» Problem to solve: How many lines in the records below contain the word "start"? Reply with that number only.

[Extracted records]
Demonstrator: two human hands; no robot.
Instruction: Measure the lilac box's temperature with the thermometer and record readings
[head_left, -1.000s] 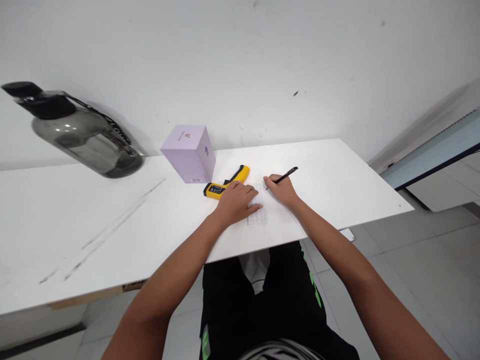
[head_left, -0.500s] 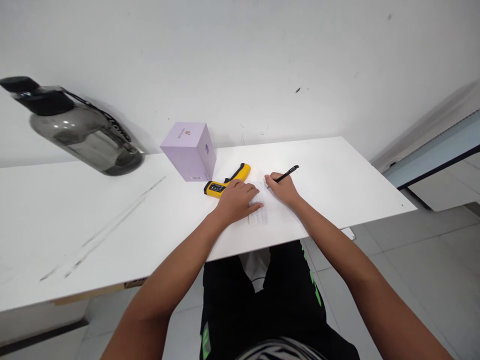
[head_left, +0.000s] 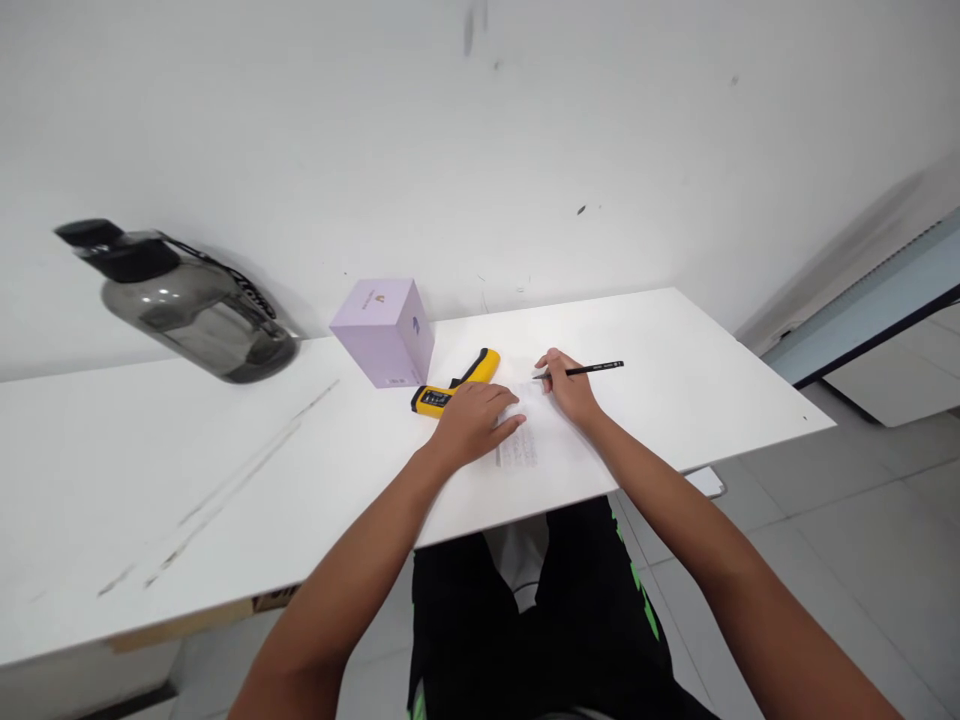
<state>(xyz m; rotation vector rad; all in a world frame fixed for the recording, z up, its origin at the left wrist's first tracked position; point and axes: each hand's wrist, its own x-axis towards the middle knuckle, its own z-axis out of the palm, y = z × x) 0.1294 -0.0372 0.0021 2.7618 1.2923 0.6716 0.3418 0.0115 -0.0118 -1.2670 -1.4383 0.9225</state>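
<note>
A small sheet of paper (head_left: 519, 447) with rows of writing lies on the white table. Flat on its left side rests my left hand (head_left: 476, 420), fingers stretched out and thumb apart. My right hand (head_left: 568, 385) pinches a black pen (head_left: 600, 368), whose tip points left at the paper's upper right part; whether it touches cannot be made out. Just beyond my left hand lies a yellow and black infrared thermometer (head_left: 480, 368), partly covered by that hand.
A lilac box (head_left: 382, 340) stands behind the thermometer near the wall. Further left is a grey see-through water bottle (head_left: 202, 310) with a black cap and strap. The white table (head_left: 720, 400) ends at a right edge, with tiled floor beyond.
The pen in my right hand has swung from slanting up to the right to lying nearly level. My left hand stays in place. The whole view has shifted slightly.
</note>
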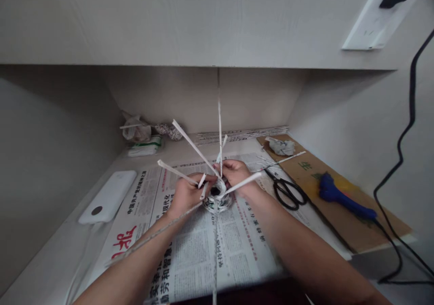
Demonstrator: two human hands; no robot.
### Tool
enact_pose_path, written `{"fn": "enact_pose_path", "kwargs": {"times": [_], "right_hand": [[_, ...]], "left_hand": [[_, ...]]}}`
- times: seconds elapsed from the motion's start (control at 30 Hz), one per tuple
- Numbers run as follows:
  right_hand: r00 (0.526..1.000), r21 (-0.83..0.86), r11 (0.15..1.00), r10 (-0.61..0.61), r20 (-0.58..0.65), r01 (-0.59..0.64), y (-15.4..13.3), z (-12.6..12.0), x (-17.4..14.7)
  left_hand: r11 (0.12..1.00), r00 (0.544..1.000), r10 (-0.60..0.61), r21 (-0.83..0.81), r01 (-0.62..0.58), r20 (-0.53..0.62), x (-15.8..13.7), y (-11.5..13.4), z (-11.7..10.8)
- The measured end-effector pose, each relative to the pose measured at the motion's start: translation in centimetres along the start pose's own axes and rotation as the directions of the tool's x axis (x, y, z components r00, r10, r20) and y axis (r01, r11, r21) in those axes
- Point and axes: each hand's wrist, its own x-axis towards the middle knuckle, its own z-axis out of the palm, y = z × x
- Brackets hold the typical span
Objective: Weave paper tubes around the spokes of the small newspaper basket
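Note:
Between my two hands is a small round piece woven from rolled paper strips (219, 203), with a dark opening at its top. Rolled paper strips stick out of it in several directions, one rising tall at the back and one running down toward me. My left hand (190, 189) grips the woven piece on its left side, fingers curled near the rim. On the far right side, my right hand (237, 173) has its fingers pinched around the base of a paper strip (220, 133). The fingertips of both hands are partly hidden by the strips.
Newspaper (190, 250) covers the table. Black scissors (288, 192) and a blue glue gun (346, 198) on cardboard (325, 178) lie right. A white power bank (108, 196) lies left. Paper rolls (237, 135) and a plastic bag (137, 131) are at the back.

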Motion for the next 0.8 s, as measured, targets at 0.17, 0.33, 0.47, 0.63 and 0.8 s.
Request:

» Your solution: 2